How Are Prices Set?

Your monthly electric bill is based on the number of kilowatt hours of electricity that you use. But, it’s important to understand that your rate is based on several cost factors.

Bar Chart comparing rates between 2005 and today - rates are broken down by base rates and fuel costs

Fuel Costs
Currently, about one-third of each dollar you spend on electricity pays for the coal, uranium or natural gas we must purchase to fuel our power plants. These fuel costs are passed directly to you with no markup – we charge you the same amount that we pay for these fuels.
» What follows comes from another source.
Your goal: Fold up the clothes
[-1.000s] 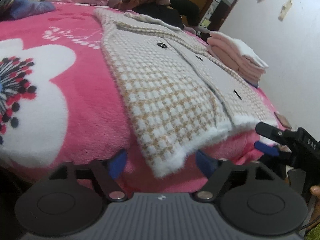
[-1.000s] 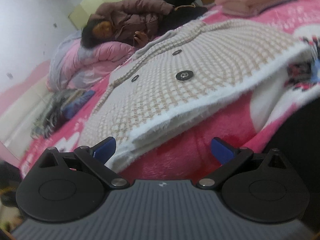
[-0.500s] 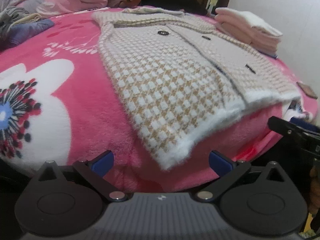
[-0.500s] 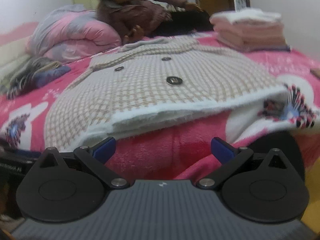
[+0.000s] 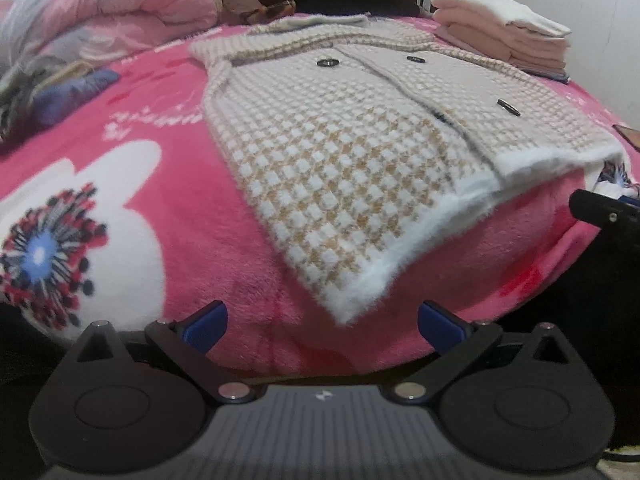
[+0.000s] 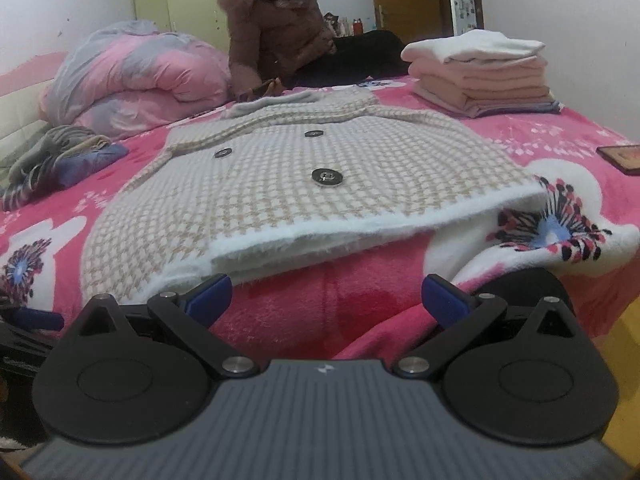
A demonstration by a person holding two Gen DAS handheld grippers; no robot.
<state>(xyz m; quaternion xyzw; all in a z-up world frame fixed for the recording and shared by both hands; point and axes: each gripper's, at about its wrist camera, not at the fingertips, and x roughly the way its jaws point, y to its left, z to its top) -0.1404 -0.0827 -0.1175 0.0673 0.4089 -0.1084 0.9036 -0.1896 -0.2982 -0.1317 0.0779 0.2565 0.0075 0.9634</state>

This portion of your rate is adjusted annually, up or down, based on our actual costs.

Base Rates
This is the part of your rate that covers the costs involved with building, maintaining and operating the system that allows us to deliver electricity to your home (power plants, wires, poles, transformers, service trucks, safety equipment, employee salaries*, property taxes, etc.). This is also the portion of rates from which we are given the opportunity to earn the fair and reasonable return that investors expect.

*There is a common misperception that executive salaries are a large component of our rate structure. However, executive compensation is just a small fraction of our rate structure. In fact, completely eliminating the salaries of all of our corporate officers would only reduce customer rates by less than 3/10 of 1 percent – about a penny a day for a customer using 1,000-kWh a month.